* **PROMPT**: When you find the line with "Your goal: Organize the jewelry" among the records below, reproduce it and each line after it exactly, ending with the line with "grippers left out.".

* **DATA IN THIS EXERCISE**:
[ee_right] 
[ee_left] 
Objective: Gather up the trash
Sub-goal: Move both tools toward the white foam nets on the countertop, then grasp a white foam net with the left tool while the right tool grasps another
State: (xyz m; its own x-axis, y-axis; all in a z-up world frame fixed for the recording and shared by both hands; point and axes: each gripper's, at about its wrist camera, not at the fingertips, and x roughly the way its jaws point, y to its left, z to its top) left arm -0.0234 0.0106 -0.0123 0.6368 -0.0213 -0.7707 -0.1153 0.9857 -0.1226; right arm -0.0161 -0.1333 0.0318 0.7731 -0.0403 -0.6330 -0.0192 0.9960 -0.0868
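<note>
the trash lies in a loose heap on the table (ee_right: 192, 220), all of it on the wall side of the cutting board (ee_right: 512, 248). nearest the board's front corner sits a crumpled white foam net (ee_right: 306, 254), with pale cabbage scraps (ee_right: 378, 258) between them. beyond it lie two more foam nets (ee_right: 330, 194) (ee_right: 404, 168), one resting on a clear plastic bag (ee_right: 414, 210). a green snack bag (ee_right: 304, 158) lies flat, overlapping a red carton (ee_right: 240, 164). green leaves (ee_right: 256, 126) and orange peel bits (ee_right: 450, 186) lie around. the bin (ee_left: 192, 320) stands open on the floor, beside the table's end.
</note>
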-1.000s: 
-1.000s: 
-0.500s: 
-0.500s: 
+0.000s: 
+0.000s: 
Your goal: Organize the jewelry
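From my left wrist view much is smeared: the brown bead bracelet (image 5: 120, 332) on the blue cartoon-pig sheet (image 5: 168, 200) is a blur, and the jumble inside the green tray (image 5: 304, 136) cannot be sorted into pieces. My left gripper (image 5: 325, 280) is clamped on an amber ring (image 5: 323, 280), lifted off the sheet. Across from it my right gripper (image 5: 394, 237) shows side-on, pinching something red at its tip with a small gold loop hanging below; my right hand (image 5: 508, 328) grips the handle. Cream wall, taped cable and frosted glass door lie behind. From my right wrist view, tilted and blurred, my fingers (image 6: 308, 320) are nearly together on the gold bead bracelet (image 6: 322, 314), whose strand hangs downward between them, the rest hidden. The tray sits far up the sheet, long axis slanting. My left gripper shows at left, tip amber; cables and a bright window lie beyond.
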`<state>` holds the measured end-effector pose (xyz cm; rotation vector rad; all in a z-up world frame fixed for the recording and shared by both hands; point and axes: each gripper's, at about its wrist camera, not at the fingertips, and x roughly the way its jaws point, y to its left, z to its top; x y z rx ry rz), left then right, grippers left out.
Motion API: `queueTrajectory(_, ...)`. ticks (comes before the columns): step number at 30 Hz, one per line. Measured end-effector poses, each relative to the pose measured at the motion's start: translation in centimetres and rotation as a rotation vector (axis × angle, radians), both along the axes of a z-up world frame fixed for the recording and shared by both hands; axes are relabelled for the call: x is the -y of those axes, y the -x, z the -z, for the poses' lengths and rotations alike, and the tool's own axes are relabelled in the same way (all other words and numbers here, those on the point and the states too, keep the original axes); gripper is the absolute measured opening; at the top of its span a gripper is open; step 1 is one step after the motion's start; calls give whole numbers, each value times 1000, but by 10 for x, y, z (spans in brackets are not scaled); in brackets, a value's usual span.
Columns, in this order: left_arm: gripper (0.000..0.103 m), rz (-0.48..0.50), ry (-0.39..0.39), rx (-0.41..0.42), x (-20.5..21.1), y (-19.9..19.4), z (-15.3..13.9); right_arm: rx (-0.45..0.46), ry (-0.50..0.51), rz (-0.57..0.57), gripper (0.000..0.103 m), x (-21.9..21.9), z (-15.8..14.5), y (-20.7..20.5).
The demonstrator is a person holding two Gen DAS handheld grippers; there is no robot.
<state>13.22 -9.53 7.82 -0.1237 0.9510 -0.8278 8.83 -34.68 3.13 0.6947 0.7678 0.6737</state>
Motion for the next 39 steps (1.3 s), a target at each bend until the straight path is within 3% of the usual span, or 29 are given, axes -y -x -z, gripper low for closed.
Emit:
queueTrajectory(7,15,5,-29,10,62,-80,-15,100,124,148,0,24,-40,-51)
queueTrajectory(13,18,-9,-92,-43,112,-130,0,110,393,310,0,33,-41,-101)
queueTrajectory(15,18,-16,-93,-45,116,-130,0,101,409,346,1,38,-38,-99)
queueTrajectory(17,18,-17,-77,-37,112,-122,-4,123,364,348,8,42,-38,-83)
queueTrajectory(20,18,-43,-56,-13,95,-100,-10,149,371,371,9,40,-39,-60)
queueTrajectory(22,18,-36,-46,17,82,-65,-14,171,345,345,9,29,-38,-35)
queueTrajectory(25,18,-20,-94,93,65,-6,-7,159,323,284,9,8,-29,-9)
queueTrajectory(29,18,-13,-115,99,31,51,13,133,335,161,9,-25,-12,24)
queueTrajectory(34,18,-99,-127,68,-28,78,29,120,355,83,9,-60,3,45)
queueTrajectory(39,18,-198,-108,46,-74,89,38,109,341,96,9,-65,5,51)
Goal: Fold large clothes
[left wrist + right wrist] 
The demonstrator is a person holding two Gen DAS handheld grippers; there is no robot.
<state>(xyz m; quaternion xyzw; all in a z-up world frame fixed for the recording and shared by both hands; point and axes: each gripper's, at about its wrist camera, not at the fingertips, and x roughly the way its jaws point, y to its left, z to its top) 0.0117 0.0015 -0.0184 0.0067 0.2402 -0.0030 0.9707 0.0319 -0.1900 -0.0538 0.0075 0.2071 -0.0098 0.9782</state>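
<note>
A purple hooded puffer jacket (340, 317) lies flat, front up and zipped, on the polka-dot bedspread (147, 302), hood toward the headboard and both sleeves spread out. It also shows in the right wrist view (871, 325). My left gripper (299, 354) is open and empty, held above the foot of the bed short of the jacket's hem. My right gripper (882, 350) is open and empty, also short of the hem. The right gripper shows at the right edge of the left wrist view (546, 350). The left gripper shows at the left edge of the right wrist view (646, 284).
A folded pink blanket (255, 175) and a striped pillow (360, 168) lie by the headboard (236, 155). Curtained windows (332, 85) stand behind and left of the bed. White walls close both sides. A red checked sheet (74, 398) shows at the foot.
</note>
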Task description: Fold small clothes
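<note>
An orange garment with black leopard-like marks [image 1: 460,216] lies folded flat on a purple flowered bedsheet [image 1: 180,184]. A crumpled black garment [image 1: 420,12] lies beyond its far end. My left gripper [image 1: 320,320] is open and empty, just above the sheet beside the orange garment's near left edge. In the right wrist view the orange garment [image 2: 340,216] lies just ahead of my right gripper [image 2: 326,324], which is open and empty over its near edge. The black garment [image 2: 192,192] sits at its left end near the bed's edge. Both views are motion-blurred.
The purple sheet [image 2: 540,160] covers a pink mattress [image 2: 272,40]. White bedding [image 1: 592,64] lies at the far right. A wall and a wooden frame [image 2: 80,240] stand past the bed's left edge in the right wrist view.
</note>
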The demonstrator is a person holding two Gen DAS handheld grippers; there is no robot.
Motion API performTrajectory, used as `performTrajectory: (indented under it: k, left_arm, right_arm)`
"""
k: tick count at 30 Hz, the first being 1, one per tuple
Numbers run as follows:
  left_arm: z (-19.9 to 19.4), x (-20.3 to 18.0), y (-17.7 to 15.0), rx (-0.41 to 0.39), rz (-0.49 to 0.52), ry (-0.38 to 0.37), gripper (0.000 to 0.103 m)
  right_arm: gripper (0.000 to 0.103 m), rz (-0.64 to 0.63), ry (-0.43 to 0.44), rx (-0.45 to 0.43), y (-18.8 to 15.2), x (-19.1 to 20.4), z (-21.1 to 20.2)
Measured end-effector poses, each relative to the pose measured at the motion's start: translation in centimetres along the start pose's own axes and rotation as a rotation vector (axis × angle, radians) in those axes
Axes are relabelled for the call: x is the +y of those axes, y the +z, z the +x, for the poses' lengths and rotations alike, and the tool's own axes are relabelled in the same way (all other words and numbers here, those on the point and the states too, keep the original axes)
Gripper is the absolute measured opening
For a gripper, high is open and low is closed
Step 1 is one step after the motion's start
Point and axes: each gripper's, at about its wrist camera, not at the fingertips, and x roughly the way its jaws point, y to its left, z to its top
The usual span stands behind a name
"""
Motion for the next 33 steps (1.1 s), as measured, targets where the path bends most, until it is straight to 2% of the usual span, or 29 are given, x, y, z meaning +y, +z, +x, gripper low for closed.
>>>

* **ANSWER FOR THE TASK**:
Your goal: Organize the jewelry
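From my left wrist view much is smeared: the brown bead bracelet (image 5: 120, 332) on the blue cartoon-pig sheet (image 5: 168, 200) is a blur, and the jumble inside the green tray (image 5: 304, 136) cannot be sorted into pieces. My left gripper (image 5: 325, 280) is clamped on an amber ring (image 5: 323, 280), lifted off the sheet. Across from it my right gripper (image 5: 394, 237) shows side-on, pinching something red at its tip with a small gold loop hanging below; my right hand (image 5: 508, 328) grips the handle. Cream wall, taped cable and frosted glass door lie behind. From my right wrist view, tilted and blurred, my fingers (image 6: 308, 320) are nearly together on the gold bead bracelet (image 6: 322, 314), whose strand hangs downward between them, the rest hidden. The tray sits far up the sheet, long axis slanting. My left gripper shows at left, tip amber; cables and a bright window lie beyond.
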`<state>` holds the measured end-effector pose (xyz cm; rotation vector rad; all in a z-up world frame fixed for the recording and shared by both hands; point and axes: each gripper's, at about its wrist camera, not at the fingertips, and x roughly the way its jaws point, y to its left, z to its top; x y z rx ry rz), left then right, grippers left out.

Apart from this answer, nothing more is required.